**PROVIDED DATA**
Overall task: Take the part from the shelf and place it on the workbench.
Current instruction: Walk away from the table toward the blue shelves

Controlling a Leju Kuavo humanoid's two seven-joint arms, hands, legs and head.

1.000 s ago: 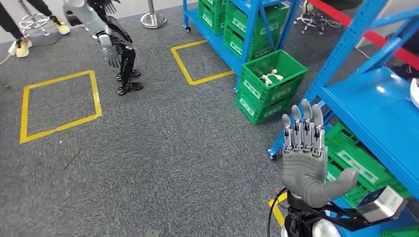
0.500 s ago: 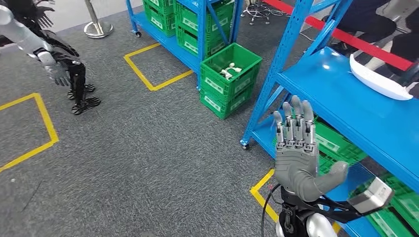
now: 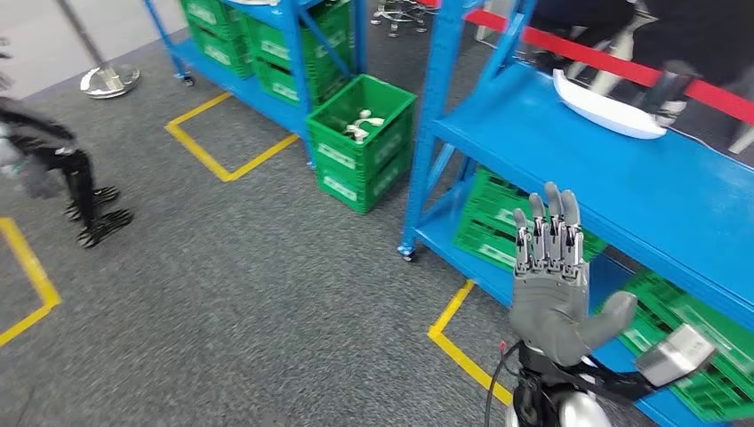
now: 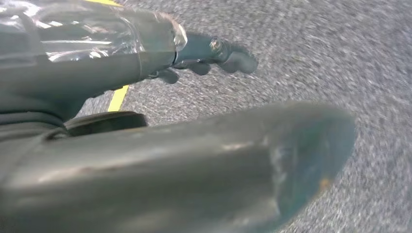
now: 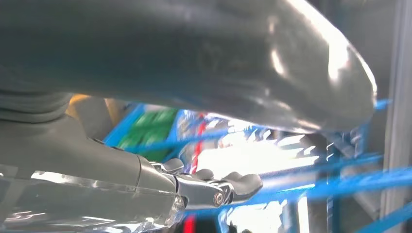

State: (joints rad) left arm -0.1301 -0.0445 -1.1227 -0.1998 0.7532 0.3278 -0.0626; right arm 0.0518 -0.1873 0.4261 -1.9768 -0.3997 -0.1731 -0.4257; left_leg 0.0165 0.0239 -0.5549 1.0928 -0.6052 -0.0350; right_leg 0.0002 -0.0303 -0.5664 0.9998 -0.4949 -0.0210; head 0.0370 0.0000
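Nearer now: white curved part [image 3: 607,110]

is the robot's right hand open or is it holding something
Open. In the head view the right hand is raised with fingers straight, thumb out, nothing in it.

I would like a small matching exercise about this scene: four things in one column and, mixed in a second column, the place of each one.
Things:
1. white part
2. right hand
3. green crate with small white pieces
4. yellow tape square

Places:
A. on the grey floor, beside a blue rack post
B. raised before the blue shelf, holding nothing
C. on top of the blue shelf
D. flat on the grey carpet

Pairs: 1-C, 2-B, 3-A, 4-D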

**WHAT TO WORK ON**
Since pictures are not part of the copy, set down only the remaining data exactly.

**RESPONSE FOR THIS EXERCISE**
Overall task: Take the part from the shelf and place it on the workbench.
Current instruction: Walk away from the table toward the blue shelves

Controlling a Leju Kuavo humanoid's two seven-joint arms, hands, legs and head.

1.000 s ago: 
0.500 s ago: 
now: 
now: 
now: 

State: (joints rad) left arm -0.1301 -0.0445 -1.1227 -0.1998 0.7532 0.3278 -0.0626; right arm 0.0518 -0.1873 0.4261 -1.9768 -0.3997 -0.1731 -0.4257; left_leg 0.0165 0.0239 -0.5549 1.0928 -0.6052 -0.0350; right_leg 0.0002 -0.0303 -0.5664 0.9998 -0.4949 -0.0210; head 0.0370 0.0000
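Nearer now: white curved part [image 3: 607,110]

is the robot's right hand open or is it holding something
Open. In the head view the right hand is raised with fingers straight, thumb out, nothing in it.

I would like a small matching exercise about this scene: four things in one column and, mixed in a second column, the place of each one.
Things:
1. white part
2. right hand
3. green crate with small white pieces
4. yellow tape square

Places:
A. on the grey floor, beside a blue rack post
B. raised before the blue shelf, holding nothing
C. on top of the blue shelf
D. flat on the grey carpet

Pairs: 1-C, 2-B, 3-A, 4-D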

The response has been given in full.